The reply should consist of one number, the count of lines below in which the word "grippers" appears.
START Exercise data
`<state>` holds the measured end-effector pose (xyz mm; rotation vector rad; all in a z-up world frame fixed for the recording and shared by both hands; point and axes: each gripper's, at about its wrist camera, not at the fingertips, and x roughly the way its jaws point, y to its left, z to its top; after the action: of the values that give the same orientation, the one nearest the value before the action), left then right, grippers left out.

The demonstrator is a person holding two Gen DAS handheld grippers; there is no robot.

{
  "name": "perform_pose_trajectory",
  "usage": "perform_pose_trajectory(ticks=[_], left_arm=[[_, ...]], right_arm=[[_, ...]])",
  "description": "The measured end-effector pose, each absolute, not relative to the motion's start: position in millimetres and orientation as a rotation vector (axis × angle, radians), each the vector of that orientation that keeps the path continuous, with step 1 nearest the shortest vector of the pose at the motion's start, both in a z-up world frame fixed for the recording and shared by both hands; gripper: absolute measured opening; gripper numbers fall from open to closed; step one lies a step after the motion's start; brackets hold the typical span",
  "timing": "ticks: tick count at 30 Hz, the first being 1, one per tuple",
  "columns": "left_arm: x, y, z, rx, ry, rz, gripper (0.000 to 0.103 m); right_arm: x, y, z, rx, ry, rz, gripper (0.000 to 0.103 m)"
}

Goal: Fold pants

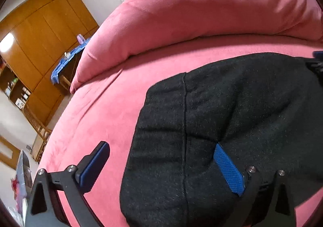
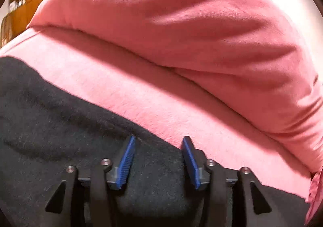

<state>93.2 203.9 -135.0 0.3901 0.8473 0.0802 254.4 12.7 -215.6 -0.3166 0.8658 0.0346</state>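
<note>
my left gripper (image 1: 161,168): jaws spread wide apart, gripping nothing. the left finger (image 1: 94,164) hangs over bare pink cover at the lower left of the frame; the right finger's blue pad (image 1: 228,168) lies against the black cloth at lower centre-right.
my right gripper (image 2: 159,161): jaws apart too, both blue pads (image 2: 126,161) low over the black cloth at the bottom centre of the frame, just inside its far edge. whether they touch the fabric i cannot tell.
pants (image 1: 212,136): black, fuzzy, lying flat on the pink bed, filling the lower right of the left view and the lower left of the right view (image 2: 60,126). a long seam (image 1: 184,126) runs top to bottom through the middle of the left view.
shape of the pants: a compact, squarish block with a straight near-left edge and a soft crease across it; i see no legs trailing out, though the lower and right parts run out of frame.
bed (image 1: 101,110): pink cover, a long pink bolster (image 1: 191,11) across the upper half of the frame, apart from the cloth.
room: wooden wardrobe (image 1: 40,31) at upper left.
progress, my judgement: at least one fold looks done and both jaws are free, so i am either between folds or near the end.
left to do, my judgement: perhaps one more fold or a smoothing of the crease; i cannot settle which.
</note>
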Motion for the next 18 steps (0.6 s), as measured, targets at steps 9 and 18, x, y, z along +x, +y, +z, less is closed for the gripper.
perform_pose_trajectory(ticks=[9,18], left_arm=[[89,259,-102,-0.062,0.916,0.026,0.096],[58,272,-96,-0.12,0.943,0.062,0.082]], right_arm=[[186,7,-149,0.004,0.942,0.297,0.056],[84,138,-165,-0.505,0.931,0.486,0.053]])
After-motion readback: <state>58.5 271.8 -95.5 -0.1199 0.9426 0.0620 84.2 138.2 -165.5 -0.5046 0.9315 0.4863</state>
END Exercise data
### Solution to this task
2